Mehr Freunde für die Freude
Für Arbeitgeber wird es immer wichtiger, ihre Mitarbeitenden glücklich zu machen. Der Wechselwille unter Berufstätigen steigt. Eine Harvard-Studie verrät, was im Job Glück bringt – und welche Berufe unzufrieden machen.
Unternehmen müssen sich heute immer stärker darum bemühen, ihre Mitarbeitenden glücklich zu machen. Denn sieht man sich etwa eine Langzeitstudie der Berufstätigenplattform Xing an, messen sie in diesem Jahr erneut die zweithöchste je gemessene Wechselbereitschaft unter österreichischen, Schweizer und deutschen Arbeitstätigen. 37 Prozent von mehr 3000 Erwerbstätigen aus dem deutschsprachigen Raum erwägen den Jobwechsel, knapp ein Drittel davon ist sehr oder zumindest unzufrieden mit ihrer aktuellen Tätigkeit.
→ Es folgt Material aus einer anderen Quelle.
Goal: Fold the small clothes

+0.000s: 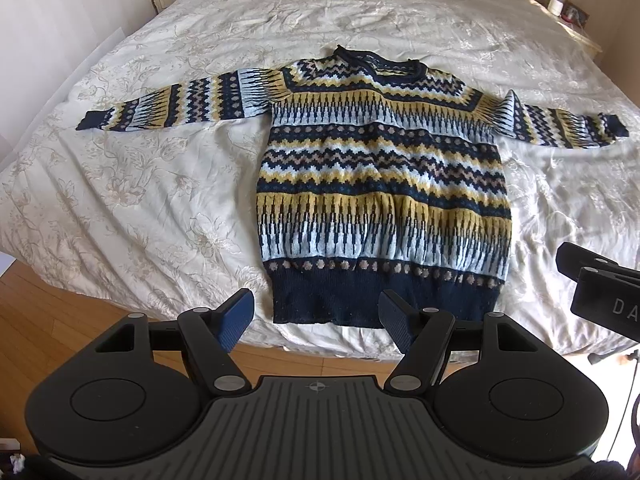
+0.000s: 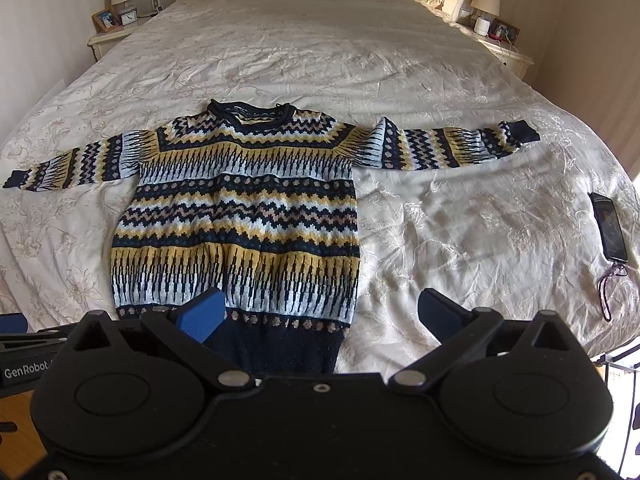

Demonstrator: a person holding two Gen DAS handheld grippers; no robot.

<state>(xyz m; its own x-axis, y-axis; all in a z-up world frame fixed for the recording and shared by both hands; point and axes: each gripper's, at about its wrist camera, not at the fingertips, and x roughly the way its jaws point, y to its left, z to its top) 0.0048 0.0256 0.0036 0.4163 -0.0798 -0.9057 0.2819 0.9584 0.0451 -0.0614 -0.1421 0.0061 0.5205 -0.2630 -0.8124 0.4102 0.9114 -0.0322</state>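
Big white bed (image 2: 440, 208) holds my stripy sweater (image 1: 380, 184) — flat, sleeves out. My left gripper (image 1: 316, 320) and right gripper (image 2: 320, 312) hang spread wide near its bottom edge — holding nothing.

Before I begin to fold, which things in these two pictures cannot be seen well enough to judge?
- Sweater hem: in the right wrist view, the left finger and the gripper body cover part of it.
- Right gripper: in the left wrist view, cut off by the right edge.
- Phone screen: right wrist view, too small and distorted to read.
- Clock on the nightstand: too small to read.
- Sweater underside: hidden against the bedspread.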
Nicht nur proaktives Anbieten von Gehaltserhöhungen, auch die Gehaltstransparenz und freilich faire Arbeitsbedingungen können die Mitarbeitenden langfristig glücklich machen und binden, heißt es dazu von den Studienautoren. Doch was wirklich erfüllt und glücklich macht, geht weit über Geld und die eigentlichen Aufgaben am Arbeitsplatz hinaus.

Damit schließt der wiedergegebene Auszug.